Seguindo a associação histórica do surgimento da ciência para lidar com as intempéries, é plausível que em continentes como a América Latina, não se poderia falar em ciência nos moldes europeus, o que é diferente de afirmar que não há conhecimento. Com um clima favorável, uma diversidade imensa e exuberante não há com a Natureza uma relação de medo, mas sim uma relação de afeto. A disputa por recursos escassos e a necessidade de acumulação que motivou os povos europeus não era um fator presente nesse lado do hemisfério.
De acordo com Ailton Krenak, a palavra Natureza, sequer existe no vocabulário indígena. Há a Terra e os povos originários são parte dela. O nome Krenak, uma das etnias indígenas do Brasil, significa em sua etimologia, cabeça (kre) da terra (nak). Se atualmente vivemos a chamada era do Antropoceno (Artaxo, 2014) - época geológica caracterizada pelo impacto humano na Terra a partir da Revolução Industrial - ao ponto de falarmos em emergência climática, poderia a ciência europeia entrar em contato com os conhecimentos de povos que possuem afeto pela Terra para tecer uma ciência regenerativa?
REFERÊNCIAS BIBLIOGRÁFICAS
ARTAXO, Paulo. Uma nova era geológica em nosso planeta: o Antropoceno?. Revista Usp, n. 103, p. 13-24, 2014.
BACON, F. Novum Organum In: Francis Bacon. Coleção os Pensadores. São Paulo, Abril Cultural, 1979. p. 1-21. (trechos escolhidos)

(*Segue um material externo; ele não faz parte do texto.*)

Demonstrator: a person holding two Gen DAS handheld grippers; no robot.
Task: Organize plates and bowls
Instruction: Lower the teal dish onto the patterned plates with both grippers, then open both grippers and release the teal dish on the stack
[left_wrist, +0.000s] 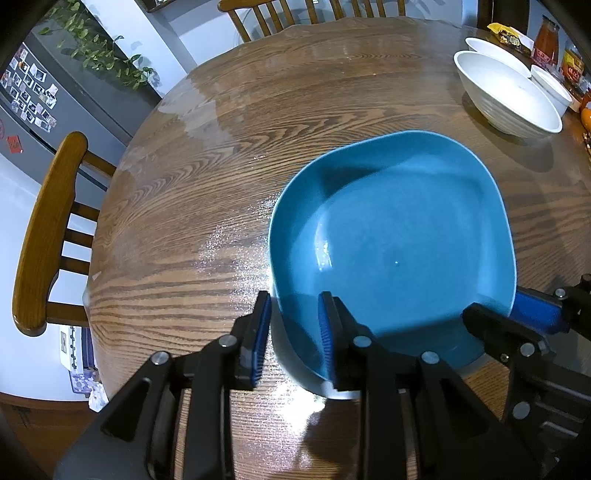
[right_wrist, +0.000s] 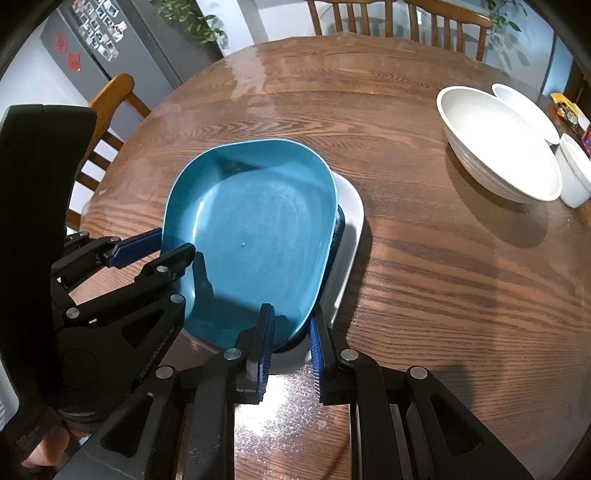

BOFF, Leonardo. Sustentabilidade: o que é-o que não é. Editora Vozes Limitada, 2017.
DESCARTES, R. Discurso do Método. In René Descartes. Coleção os pensadores. São Paulo: Abril Cultural, 1979. (trechos escolhidos)
KNELLER. A Ciência como Atividade Humana. Rio de Janeiro: Zahar, 1980, p. 15-29
KRENAK, Ailton. Pensando com a cabeça na Terra. Anais da ReACT-Reunião de Antropologia da Ciência e Tecnologia, v. 3, n. 3, 2017.
SHIVA, Vandana. Earth democracy: Justice, sustainability, and peace. North Atlantic Books, 2015.